Metropolitan News-Enterprise

 

Wednesday, February 25, 2015

 

Page 1

 

Court of Appeal Rejects Challenge to State ‘Cap-and-Trade’ Rules

 

By KENNETH OFGANG, Staff Writer

 

The First District Court of Appeal yesterday rejected a challenge by environmental groups to the “cap-and-trade” rules instituted by the California Air Resources Board.

Presiding Justice Ignacio Ruvolo, writing for Div. Four, agreed with San Francisco Superior Court Judge Ernest Goldsmith that the board acted within the broad discretion granted to it by AB 32, the California Global Warming Solutions Act of 2006, in adopting carbon offset protocols.

The statute requires the board to adopt rules and regulations to achieve the maximum “technologically feasible and cost effective” reductions in the emission of greenhouse gas from sources or categories of sources subject to regulation under the act. It authorizes the board to use a market-based, or cap-and-trade, mechanism to accomplish those reductions, but requires that any offset credits for voluntary reductions in greenhouse gas emissions be “in addition to” any reduction that is otherwise required by law or that would otherwise occur. 

Mandate Petition

Citizens Climate Lobby and Our Children’s Earth Foundation filed a mandate petition in 2012, arguing that by adopting protocols, rather than issuing offsets on a case-by-case basis, the board violated the “additionality” requirement. By allowing polluters to claim credits without actually reducing emissions, the petitioners and others have argued, the protocols could be used to create a false appearance that emissions are actually being cut.

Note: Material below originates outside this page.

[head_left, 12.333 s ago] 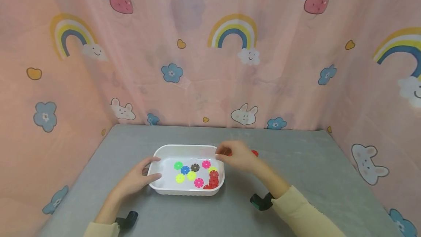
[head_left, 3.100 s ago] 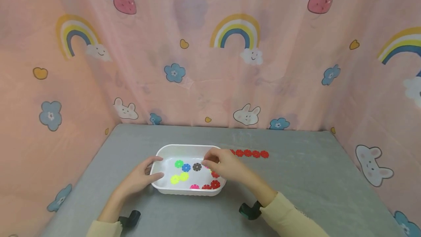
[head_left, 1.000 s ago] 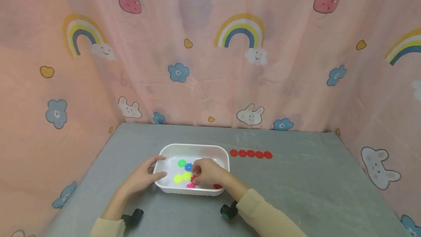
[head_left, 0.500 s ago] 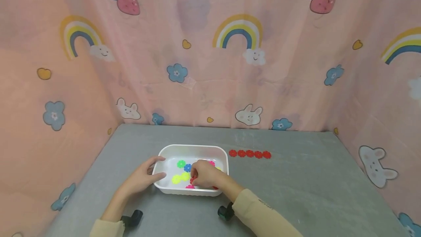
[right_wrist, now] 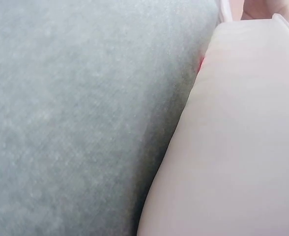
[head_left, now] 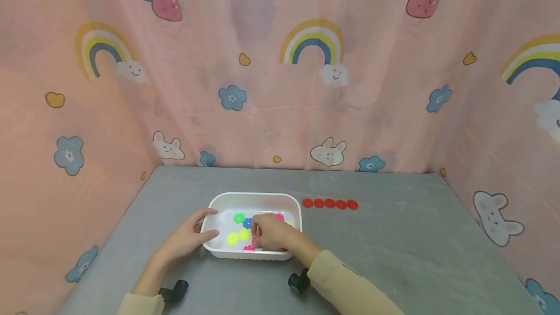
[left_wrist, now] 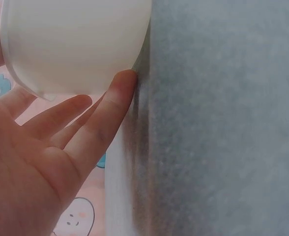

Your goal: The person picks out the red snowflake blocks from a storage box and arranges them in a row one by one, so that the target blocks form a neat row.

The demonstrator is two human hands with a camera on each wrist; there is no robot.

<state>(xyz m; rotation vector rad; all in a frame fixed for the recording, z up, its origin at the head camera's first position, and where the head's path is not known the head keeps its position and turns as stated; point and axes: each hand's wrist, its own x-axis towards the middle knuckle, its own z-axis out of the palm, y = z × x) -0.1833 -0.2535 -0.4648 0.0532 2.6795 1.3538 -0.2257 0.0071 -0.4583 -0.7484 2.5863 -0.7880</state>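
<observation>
Grey tabletop [head_left: 415, 237] bears a white tray [head_left: 251, 255]; sleeve print [head_left: 351, 270] is unreadable.

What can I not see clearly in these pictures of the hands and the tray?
Head view: the right hand covers part of a red disc and anything beneath the palm.
Head view: the front rim of the white tray hides part of the nearer pink disc.
Left wrist view: the left edge cuts off part of the left hand.
Right wrist view: the white tray hides most of a red thing, too little to identify.
</observation>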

A number of energy companies and developers and providers of offset projects intervened in defense of the protocols. The Nature Conservancy, which helped develop the protocol for U.S. forest projects also filed an amicus curie brief in support of the Compliance Offset Protocols, filed amicus briefs in both the trial and appellate courts.

Goldsmith, in denying the petition, upheld the board’s authority to adopt the protocols and rejected the petitioners’ specific challenges to the protocols.

C.A. Opinion

Ruvolo, writing yesterday for the Court of Appeal, said Our Children’s Earth Foundation, which appealed Goldsmith’s ruling, “failed to demonstrate that any action the Board took was arbitrary or capricious.”

In adopting the legislation, the presiding justice wrote, the Legislature could not have intended “that each and every GHG reduction used to generate an offset” be “additional.” Such an interpretation, he said, “refuses to account for the fact that it is virtually impossible to know what otherwise would have occurred in most cases.”

He went on to say:

“[W]e conclude that the Legislature delegated rule-making authority to the Board to establish a workable method of ensuring additionality with respect to offset credits accepted pursuant to a market-based compliance mechanism like the Cap-and-Trade program regulation at issue in this case.”   

No Independent Review

Because administrative regulations enacted under legislatively delegated authority are reviewed for arbitrariness, capriciousness and/or irrationality, he said, the court was not required to independently evaluate the effectiveness of the protocols.

The regulations were the product of a process that “included soliciting input from the public, pertinent industries, and relevant experts,” and the board’s decision adopting the regulations and summarizing the evidence on which they were based runs more than 2,000 pages. Ruvolo noted.

The case is Our Children’s Earth Foundation v. California Air Resources Board, 15 S.O.S. 1082.